Try it: Check every line of the data and copy the ones where "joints" appears.
==================================================
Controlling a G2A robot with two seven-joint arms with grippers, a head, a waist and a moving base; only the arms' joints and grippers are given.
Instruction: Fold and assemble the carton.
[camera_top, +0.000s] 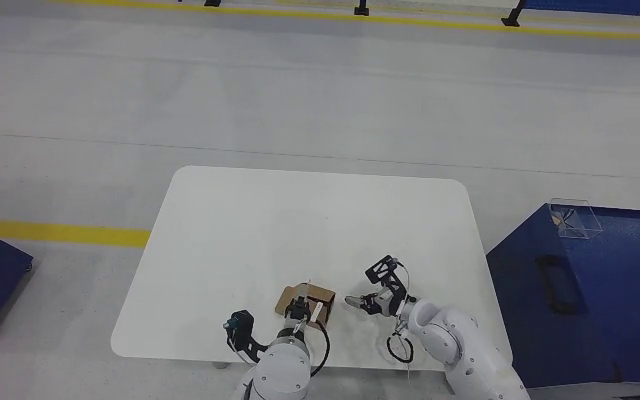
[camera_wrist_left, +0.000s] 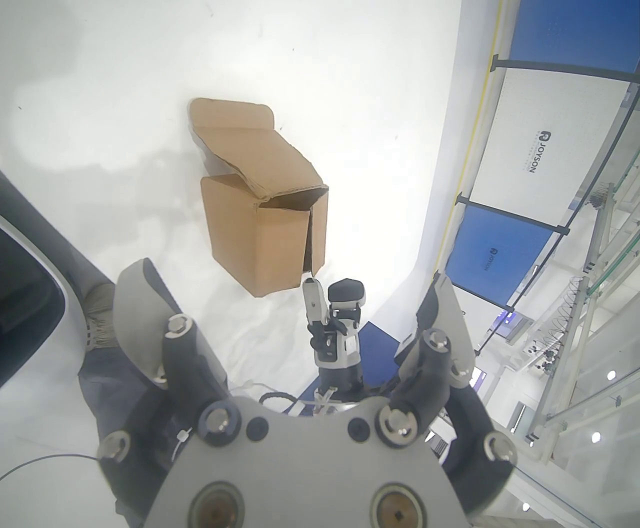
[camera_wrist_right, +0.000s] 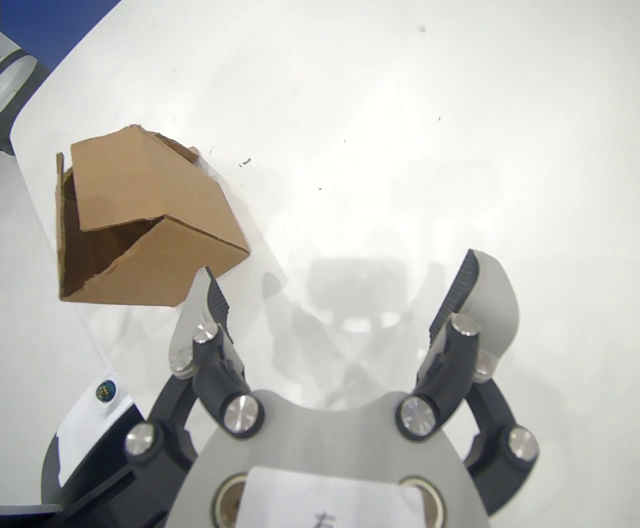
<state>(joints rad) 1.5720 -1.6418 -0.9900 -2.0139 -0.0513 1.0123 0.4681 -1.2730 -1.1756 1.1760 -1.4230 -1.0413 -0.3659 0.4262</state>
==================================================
Exercise output:
Controlling a G2A robot with two seven-joint arms with grippers, a head, a waist and a moving base; only the arms' joints and grippers are given.
<state>(joints rad) 1.5720 -1.6418 -0.9900 -2.0139 -0.0513 1.0123 0.4681 -1.2730 -1.1756 1.1760 -1.4230 -1.0413 -0.3659 0.4262</state>

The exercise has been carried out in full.